Kapitelen (1)

Korinthisch kapiteel uit Epidauros

Het is een van de bekendste trivialiteitjes uit de Oudheid: de drie ordes waarin de Grieken en de Romeinen hun monumenten bouwden. Tot ongeveer de derde eeuw voor Christus, toen de bouwmeesters de mogelijkheden begrepen van de bakstenen boog (en het gewelf), was constructie veelal het op elkaar stapelen van stenen. Om ruimte te scheppen gebruikte een bouwmeester horizontale dwarsbalken en om die te steunen benutte hij verticale pilaren. Zo was er de Dorische bouworde: een kolom waarop een ronde en een vierkante steen lagen, die de dwarsbalk steunden.

Je kunt je voorstellen hoe zoiets de stenen vorm is van een van oorsprong houten constructie: een boomstam waarop twee planken zijn gelegd, zodat je de horizontale dwarsbalk niet in de verticale boomstam hoeft vast te zetten met een verticale pin, die de boom zou kunnen doen splijten. Van de Ionische bouworde is wel gezegd dat de zo herkenbare krullen aan weerszijden de herinnering zijn aan een leren kussen, dat in de loop der tijden is uitgedroogd en gaan krullen. Misschien is dat wel waar.

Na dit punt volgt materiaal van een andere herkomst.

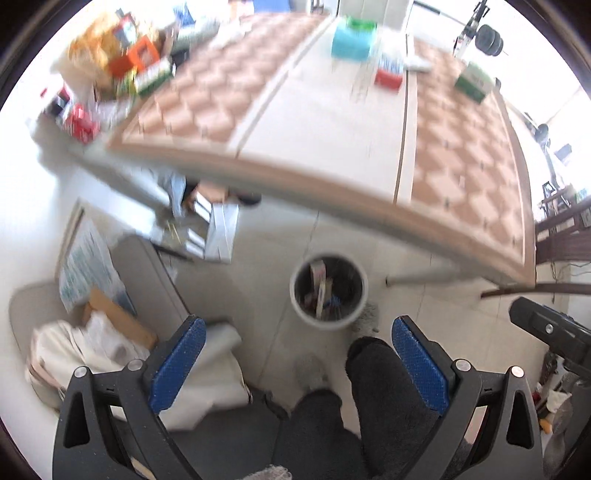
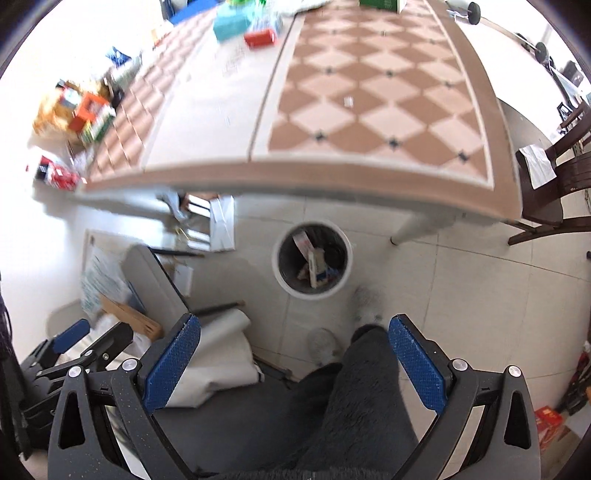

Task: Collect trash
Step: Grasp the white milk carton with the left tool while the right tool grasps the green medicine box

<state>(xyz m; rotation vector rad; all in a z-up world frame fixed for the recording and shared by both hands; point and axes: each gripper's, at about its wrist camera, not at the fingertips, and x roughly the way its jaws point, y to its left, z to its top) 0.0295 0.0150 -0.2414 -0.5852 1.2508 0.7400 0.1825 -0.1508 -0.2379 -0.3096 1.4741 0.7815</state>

De derde klassieke bouworde is de Korintische, die u hierboven ziet afgebeeld. Volgens een verhaal waarvan ik de betrouwbaarheid niet kan beoordelen, is die ontstaan toen een kunstenaar zag hoe een akanthos-plant een beker had omgroeid en opgetild. Deze vorm werd populair in de hellenistische tijd. Van het kapiteel hierboven is wel beweerd dat dit het oermodel is geweest, dat dan in Epidauros zou zijn bewaard zoals de standaardmeter in Parijs, en dat dit oermodel zorgvuldig begraven is toen barbaren in de buurt kwamen en dit standaardkapiteel dreigden te beschadigen. Opnieuw een verhaal waarvan ik de betrouwbaarheid niet kan beoordelen.

De Grieken hadden ook nog Aiolische kapitelen. Die zijn interessant omdat ze lijken op de oudste kapitelen uit het Midden-Oosten. Ze waren bijvoorbeeld ook de huisstijl van het koninkrijk Israël. Hier is een (beschadigd) voorbeeld uit Megiddo.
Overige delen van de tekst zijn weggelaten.